_Action item_: State how many lines in the listing below include the word "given". Give nothing but the number.

※

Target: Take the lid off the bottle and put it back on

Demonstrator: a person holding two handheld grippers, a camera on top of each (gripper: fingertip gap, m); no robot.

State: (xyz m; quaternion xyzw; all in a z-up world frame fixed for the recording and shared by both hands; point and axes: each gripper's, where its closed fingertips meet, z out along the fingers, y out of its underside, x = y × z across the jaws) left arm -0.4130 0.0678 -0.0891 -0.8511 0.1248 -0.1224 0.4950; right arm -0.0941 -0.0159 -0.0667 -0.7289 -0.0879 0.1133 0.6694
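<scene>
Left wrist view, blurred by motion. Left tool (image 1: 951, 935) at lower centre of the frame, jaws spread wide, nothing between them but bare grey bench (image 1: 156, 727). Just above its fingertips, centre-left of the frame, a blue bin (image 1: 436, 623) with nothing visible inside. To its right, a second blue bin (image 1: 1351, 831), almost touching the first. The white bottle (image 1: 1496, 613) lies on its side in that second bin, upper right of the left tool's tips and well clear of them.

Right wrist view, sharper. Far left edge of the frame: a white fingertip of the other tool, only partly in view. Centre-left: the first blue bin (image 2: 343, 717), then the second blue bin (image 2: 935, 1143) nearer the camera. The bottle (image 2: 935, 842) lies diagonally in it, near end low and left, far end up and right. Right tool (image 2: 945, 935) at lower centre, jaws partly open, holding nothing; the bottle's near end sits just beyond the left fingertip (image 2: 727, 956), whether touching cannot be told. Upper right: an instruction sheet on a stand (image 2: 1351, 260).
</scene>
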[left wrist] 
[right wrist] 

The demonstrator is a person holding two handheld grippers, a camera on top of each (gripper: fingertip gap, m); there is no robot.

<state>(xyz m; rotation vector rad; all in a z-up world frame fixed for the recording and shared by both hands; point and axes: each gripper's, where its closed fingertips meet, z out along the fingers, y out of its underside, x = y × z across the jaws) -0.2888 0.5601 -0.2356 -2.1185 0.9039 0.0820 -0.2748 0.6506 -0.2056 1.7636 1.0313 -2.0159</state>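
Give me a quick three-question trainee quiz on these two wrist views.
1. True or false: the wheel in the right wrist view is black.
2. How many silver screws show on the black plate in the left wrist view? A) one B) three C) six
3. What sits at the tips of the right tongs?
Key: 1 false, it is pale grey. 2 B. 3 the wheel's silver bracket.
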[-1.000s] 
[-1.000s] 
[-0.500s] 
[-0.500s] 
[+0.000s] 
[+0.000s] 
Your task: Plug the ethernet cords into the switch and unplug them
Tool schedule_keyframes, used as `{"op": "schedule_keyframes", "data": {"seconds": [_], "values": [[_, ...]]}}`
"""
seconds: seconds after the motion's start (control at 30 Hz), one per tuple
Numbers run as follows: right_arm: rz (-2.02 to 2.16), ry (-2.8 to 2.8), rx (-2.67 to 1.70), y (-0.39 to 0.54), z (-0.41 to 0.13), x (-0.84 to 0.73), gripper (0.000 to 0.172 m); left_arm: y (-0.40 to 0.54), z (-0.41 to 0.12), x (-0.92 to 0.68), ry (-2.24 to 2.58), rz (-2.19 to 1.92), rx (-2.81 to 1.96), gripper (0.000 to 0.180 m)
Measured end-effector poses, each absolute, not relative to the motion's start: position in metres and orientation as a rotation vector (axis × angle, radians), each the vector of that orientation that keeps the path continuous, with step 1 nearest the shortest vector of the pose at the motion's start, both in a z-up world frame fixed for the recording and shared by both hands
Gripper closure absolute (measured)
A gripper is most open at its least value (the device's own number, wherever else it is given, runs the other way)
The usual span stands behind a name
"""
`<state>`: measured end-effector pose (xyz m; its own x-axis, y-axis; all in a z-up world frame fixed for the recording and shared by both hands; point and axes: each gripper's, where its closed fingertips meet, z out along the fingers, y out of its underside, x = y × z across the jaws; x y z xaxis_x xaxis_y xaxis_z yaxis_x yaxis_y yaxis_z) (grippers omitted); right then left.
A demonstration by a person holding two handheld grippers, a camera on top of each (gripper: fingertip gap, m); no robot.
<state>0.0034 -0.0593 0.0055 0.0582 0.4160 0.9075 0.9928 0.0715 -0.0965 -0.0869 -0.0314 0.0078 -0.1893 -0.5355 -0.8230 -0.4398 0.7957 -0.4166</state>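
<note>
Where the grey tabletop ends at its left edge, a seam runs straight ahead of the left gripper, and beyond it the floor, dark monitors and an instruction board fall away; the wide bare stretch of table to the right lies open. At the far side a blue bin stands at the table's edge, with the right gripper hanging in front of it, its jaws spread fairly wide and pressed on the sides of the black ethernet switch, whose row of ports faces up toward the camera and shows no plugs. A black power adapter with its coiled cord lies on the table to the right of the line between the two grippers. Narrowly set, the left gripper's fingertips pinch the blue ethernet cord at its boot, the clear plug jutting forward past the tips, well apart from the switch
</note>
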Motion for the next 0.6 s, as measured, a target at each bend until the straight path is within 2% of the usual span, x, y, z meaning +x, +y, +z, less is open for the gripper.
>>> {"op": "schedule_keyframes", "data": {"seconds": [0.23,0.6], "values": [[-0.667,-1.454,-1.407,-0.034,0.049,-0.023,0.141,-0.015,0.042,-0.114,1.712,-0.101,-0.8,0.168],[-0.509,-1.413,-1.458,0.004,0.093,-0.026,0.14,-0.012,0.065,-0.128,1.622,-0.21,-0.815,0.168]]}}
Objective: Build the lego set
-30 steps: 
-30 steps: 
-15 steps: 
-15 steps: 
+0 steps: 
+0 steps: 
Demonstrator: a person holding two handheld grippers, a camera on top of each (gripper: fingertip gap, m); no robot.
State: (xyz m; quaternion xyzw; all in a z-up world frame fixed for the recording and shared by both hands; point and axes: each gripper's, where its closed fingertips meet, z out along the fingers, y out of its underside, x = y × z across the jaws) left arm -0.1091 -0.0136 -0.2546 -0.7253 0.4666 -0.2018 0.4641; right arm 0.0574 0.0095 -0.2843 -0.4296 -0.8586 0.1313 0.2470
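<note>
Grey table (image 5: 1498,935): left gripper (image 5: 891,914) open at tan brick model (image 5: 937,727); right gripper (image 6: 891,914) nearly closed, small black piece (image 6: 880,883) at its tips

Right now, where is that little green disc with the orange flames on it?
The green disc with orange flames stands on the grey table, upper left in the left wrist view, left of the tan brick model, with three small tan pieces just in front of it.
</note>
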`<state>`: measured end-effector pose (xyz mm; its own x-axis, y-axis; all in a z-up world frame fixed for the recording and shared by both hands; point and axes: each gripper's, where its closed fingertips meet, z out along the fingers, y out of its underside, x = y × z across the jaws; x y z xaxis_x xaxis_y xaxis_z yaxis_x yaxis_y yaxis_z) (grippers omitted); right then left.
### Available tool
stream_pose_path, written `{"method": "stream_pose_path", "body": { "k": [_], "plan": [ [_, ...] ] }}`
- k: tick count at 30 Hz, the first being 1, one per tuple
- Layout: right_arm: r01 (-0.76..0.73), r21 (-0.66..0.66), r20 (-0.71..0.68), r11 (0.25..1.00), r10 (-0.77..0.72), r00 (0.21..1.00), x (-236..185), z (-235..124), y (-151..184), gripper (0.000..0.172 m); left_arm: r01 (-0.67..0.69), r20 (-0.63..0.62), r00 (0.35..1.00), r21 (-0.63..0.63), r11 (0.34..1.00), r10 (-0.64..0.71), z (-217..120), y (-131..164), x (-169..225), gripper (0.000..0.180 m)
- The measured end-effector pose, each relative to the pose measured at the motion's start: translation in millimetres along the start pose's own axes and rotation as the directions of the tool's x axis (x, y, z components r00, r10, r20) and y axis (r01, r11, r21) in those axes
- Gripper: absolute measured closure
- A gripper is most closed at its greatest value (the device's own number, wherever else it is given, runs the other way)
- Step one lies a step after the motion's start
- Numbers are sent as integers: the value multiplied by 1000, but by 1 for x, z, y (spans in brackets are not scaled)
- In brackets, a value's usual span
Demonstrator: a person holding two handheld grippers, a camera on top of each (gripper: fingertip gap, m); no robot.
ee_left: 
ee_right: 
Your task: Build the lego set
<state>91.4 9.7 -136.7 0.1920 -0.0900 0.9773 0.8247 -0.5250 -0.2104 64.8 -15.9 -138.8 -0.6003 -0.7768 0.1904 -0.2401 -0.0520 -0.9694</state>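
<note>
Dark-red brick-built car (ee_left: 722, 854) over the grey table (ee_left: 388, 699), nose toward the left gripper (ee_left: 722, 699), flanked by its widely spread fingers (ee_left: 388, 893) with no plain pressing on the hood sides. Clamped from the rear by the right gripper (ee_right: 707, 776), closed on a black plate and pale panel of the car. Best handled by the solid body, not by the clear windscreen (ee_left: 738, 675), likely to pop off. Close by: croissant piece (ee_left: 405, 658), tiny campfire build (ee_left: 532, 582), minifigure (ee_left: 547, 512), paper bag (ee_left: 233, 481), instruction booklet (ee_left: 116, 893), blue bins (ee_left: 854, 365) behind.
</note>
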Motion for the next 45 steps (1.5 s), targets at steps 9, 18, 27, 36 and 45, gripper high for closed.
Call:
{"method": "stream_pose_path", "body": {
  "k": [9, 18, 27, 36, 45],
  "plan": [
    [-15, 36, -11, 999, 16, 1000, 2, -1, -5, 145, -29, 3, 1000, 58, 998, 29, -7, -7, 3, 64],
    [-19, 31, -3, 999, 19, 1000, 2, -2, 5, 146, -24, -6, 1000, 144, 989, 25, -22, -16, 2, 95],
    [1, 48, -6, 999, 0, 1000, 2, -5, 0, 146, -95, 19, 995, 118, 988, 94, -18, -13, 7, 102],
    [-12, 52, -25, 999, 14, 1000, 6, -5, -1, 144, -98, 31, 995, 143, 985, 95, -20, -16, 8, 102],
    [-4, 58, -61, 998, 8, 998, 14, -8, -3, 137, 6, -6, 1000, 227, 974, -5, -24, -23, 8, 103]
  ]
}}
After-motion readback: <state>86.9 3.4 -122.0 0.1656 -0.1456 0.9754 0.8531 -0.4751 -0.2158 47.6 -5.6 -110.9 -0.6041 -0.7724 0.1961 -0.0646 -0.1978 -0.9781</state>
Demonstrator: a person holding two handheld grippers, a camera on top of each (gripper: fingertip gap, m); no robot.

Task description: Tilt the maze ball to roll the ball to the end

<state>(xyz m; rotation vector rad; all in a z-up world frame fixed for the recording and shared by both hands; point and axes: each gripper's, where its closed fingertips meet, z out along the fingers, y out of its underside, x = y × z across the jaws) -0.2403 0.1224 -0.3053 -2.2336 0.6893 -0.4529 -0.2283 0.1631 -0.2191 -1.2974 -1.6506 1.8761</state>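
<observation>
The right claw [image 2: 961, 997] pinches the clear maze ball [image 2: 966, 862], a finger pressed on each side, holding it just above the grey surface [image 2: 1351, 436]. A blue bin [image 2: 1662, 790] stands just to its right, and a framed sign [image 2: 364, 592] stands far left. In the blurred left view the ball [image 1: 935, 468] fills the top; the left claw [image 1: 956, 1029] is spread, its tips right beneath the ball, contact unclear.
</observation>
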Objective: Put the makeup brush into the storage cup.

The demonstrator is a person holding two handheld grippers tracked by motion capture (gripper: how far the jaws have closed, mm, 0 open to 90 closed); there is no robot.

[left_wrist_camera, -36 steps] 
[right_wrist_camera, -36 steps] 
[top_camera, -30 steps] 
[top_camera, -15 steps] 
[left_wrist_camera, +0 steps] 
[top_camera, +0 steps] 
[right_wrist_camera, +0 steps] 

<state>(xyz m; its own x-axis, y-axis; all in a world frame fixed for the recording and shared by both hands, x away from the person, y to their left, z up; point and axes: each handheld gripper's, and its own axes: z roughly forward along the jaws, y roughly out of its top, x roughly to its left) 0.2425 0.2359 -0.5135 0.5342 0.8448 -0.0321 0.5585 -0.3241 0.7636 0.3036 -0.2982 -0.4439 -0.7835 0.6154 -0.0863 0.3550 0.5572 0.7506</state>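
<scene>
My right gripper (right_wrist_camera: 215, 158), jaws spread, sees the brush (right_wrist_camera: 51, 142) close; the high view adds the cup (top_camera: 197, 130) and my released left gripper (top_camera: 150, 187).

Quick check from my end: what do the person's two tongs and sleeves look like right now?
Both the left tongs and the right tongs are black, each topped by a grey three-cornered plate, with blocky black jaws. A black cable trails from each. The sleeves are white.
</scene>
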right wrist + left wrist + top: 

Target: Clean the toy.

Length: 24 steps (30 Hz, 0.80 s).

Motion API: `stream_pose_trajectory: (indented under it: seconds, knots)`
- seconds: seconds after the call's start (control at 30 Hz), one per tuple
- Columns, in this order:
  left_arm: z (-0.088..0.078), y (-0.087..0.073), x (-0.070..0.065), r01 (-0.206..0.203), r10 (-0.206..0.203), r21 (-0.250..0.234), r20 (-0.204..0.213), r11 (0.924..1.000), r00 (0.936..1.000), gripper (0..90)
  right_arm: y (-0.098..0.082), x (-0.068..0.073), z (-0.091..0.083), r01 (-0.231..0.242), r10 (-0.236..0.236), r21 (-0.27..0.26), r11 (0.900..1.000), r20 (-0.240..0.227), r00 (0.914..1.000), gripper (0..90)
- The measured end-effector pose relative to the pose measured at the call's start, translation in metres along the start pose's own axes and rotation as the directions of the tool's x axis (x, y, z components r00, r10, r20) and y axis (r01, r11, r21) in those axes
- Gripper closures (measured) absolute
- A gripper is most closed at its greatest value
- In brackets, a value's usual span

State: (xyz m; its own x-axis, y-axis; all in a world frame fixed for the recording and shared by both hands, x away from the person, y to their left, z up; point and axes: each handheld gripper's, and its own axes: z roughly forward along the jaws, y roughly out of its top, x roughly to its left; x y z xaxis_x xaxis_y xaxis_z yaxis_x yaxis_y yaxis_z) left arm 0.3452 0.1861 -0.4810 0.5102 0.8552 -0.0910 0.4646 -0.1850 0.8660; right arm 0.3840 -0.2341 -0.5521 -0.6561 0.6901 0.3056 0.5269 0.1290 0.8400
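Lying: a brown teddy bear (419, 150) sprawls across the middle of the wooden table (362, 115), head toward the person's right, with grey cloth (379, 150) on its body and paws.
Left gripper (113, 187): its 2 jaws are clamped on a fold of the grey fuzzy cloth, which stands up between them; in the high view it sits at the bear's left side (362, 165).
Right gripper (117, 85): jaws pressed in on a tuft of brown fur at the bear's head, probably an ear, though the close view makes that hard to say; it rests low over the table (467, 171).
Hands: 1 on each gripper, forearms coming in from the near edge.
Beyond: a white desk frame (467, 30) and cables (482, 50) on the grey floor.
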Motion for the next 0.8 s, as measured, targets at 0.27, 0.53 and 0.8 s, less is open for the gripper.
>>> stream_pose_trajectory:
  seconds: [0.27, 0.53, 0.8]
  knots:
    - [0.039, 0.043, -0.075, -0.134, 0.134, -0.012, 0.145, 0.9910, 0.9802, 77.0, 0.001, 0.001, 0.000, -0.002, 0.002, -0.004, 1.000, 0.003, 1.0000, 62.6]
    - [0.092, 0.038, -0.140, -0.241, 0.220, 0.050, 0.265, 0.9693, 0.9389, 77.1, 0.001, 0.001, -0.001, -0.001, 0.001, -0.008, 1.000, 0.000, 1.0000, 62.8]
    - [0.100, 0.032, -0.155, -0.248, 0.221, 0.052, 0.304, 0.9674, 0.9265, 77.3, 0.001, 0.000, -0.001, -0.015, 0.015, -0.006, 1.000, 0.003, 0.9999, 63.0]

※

_Solution for this exercise_: 2